According to the Mayo Clinic, stretching helps improve flexibility and range of motion in the joints. Improved flexibility decreases the risk of injuries and enables muscles to work more effectively. Stretching also increases blood flow to muscle, flushing out oxygen-depleted cells and increasing energy levels. Jeff Miller, a certified personal trainer and owner of Function Fitness, recommends the four best stretches for nurses to stay relaxed and loose during a shift.
1. Neck stretch
Stand up straight with your head level. Place one hand behind your back as if standing “at ease,” only with the back of your hand on your lower back. Put the other hand on top of your head, and gently pull your head to the side until you feel a stretch. You should feel the stretch in your neck, shoulder, and a little bit in your core. Hold for 20 seconds, then do the other side. Do this once an hour to help keep your neck muscles loose and balanced.
2. Chest and shoulder stretch
Stand up straight with good posture. Put your hands out to your side, and rotate your hands so your thumb is pointing backward until they’re pointing at the wall behind you. Arch your back, pressing your shoulder blades together, and hold for five seconds. If you do this once an hour, it will help prevent back, shoulder, and neck pain caused by constantly leaning over your patients and looking down at their charts.
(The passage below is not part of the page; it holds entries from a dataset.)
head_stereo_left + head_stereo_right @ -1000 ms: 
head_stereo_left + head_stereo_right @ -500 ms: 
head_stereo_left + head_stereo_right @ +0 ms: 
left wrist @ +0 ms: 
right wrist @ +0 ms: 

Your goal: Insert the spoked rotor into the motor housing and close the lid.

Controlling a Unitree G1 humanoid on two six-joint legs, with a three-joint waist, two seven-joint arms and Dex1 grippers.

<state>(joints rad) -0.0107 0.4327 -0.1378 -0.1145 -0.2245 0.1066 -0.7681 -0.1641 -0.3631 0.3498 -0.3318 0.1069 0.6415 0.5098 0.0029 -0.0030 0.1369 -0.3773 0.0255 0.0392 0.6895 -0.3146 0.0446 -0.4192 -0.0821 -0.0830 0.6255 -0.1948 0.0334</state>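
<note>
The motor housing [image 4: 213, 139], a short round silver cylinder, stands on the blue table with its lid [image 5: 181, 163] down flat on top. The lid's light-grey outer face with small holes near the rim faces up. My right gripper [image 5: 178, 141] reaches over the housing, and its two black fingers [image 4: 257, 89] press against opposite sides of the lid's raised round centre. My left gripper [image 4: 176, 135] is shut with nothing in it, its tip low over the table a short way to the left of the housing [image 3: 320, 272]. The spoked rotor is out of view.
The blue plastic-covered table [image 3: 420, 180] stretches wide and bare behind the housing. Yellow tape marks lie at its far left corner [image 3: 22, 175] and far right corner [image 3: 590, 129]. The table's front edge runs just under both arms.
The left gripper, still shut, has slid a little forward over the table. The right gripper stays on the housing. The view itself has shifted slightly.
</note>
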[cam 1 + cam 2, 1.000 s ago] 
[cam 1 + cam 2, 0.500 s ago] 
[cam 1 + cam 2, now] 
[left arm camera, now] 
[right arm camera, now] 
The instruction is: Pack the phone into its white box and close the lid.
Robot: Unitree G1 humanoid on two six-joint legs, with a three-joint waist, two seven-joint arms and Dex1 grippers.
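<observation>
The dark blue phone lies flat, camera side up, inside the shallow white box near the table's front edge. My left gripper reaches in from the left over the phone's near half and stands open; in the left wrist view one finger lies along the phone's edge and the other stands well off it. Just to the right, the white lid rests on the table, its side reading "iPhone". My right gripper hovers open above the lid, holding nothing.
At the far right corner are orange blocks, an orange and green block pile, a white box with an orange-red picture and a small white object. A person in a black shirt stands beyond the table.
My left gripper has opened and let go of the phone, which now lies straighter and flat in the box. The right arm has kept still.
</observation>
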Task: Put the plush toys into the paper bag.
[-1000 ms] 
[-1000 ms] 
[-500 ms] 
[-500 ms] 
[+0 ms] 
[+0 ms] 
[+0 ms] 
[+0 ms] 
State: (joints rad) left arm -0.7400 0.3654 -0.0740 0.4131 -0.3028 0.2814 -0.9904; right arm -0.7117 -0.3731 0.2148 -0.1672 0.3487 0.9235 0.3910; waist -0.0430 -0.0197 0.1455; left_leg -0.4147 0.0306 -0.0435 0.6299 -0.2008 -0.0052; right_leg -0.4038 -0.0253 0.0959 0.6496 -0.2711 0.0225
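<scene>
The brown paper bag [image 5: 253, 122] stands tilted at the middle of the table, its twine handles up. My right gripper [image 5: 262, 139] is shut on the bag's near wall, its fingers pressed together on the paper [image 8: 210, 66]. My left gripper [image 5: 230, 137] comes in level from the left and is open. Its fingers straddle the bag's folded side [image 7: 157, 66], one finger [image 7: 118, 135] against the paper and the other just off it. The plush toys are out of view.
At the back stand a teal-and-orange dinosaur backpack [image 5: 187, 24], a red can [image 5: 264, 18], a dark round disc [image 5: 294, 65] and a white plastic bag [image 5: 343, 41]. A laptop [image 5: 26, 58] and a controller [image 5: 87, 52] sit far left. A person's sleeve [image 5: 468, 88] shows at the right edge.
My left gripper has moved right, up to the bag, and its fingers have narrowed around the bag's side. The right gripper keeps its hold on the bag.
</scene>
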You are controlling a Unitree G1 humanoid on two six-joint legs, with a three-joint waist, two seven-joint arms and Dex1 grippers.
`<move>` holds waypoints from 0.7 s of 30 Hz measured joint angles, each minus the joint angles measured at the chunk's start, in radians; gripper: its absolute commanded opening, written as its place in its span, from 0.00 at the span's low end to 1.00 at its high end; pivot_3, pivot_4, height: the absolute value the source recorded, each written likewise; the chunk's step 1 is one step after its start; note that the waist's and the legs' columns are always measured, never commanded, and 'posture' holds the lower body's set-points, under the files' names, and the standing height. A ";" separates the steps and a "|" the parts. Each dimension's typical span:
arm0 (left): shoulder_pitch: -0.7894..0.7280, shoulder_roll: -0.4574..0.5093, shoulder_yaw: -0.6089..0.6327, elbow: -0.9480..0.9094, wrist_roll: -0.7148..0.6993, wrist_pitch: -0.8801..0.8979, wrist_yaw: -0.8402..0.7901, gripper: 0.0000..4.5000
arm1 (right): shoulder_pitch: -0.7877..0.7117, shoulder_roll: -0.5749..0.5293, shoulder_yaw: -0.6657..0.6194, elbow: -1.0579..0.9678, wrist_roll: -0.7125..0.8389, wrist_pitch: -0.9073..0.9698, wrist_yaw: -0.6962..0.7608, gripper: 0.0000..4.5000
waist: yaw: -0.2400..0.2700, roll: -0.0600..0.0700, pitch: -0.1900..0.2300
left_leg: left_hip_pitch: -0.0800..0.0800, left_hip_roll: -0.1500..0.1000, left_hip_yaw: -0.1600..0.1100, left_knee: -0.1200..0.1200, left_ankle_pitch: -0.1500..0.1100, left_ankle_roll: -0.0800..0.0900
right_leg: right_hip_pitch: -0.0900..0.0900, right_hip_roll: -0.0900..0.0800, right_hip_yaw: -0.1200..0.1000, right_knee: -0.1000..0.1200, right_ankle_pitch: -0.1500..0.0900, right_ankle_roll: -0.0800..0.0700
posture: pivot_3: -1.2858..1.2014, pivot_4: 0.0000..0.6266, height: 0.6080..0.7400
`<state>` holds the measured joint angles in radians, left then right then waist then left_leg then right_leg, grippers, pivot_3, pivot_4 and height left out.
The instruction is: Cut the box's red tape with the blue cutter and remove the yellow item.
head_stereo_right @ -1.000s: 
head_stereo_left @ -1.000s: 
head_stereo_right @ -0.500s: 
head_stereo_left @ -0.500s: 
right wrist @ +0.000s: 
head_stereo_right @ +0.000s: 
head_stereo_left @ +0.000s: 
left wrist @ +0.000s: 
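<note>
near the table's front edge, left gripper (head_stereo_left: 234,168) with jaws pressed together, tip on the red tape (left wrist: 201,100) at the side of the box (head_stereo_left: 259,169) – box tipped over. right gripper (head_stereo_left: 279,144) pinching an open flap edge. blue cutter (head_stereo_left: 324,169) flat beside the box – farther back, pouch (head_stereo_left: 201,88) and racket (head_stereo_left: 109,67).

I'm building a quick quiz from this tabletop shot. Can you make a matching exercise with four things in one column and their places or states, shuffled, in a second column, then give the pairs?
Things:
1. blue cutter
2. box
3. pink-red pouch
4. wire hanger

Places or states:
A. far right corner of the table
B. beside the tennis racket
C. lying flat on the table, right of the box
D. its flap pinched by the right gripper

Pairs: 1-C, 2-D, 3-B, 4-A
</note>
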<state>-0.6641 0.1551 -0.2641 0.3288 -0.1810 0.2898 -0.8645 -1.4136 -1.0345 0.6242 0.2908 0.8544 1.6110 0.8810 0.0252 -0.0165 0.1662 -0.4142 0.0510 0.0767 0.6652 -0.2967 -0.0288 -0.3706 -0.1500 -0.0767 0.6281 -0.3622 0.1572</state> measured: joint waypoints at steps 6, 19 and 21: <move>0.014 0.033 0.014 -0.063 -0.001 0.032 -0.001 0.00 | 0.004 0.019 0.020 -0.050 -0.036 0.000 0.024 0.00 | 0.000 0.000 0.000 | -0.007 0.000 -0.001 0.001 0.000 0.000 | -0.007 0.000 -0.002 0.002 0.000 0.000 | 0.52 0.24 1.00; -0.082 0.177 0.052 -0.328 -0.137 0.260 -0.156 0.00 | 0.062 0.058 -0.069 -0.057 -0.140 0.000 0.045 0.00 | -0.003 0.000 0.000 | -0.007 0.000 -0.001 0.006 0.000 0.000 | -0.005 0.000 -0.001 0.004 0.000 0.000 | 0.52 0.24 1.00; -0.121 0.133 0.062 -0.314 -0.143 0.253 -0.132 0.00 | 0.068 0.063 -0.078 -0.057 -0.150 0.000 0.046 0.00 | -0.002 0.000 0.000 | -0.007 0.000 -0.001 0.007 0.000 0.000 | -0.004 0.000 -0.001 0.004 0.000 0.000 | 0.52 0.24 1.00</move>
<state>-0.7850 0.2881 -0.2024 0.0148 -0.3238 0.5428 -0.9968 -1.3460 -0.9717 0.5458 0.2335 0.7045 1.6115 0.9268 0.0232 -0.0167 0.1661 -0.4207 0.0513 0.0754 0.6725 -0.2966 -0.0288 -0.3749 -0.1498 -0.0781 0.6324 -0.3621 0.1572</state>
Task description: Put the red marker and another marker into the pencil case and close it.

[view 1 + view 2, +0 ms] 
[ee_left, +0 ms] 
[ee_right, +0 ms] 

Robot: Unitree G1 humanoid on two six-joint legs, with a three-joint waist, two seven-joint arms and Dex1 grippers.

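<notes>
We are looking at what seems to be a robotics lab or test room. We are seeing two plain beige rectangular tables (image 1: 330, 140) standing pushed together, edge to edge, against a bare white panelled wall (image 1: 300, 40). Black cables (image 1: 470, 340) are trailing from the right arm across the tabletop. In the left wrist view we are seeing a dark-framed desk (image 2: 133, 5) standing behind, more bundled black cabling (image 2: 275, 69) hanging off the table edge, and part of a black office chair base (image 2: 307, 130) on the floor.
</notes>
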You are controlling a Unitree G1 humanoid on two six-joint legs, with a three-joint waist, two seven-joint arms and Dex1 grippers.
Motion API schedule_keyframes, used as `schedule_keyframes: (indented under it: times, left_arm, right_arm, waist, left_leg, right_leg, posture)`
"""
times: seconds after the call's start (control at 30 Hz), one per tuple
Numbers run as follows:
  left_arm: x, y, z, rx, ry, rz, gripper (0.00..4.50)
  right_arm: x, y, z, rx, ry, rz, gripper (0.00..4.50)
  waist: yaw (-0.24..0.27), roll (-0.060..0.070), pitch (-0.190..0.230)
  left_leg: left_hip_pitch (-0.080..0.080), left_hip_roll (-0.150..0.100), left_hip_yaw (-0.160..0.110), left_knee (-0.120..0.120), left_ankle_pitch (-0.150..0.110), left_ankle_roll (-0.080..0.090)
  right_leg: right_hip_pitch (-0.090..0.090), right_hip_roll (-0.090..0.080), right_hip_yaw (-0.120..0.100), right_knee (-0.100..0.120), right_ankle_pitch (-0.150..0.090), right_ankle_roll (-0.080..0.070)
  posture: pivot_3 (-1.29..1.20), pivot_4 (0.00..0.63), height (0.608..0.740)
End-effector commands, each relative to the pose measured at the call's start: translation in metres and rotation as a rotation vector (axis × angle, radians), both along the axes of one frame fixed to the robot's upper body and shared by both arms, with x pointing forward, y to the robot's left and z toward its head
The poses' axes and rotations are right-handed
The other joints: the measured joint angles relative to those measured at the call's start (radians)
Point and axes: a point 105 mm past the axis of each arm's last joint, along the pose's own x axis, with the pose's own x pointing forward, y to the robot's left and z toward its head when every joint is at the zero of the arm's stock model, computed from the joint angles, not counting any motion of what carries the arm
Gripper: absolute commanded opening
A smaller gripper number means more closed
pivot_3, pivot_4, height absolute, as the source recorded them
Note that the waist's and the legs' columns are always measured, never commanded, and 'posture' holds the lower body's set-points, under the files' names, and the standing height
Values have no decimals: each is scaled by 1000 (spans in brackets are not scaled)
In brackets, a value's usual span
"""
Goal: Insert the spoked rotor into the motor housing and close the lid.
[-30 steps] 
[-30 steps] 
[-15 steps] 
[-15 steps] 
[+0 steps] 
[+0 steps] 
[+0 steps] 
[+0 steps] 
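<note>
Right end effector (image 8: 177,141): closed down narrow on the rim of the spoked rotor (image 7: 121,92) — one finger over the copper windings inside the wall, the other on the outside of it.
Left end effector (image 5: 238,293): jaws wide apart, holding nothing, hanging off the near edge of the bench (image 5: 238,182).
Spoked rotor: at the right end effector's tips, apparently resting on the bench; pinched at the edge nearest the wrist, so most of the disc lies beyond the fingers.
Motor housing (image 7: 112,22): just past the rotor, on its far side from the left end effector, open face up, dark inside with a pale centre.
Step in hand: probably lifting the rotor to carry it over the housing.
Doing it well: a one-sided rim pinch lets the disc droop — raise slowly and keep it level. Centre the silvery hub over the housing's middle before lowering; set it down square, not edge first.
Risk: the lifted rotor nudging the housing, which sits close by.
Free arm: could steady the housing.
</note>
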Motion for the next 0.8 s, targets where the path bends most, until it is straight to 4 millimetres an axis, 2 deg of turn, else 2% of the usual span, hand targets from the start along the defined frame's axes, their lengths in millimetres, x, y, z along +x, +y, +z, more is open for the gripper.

Put your hands on your hips and slowly swivel them around like a hula-hooper. Do this five times per side every hour. It will help keep your hip and back muscles stable and balanced, preventing low-back pain.
4. Standing row with tubing
Attach some exercise tubing (just medical tubing with some grips on it) to a coat hook or something else relatively close to eye level on the wall. Holding your hands thumb-side up and your arms straight out in front of you, pull your elbows straight back toward the wall behind you. Do three sets of three reps 12-15 times, at least three times per week.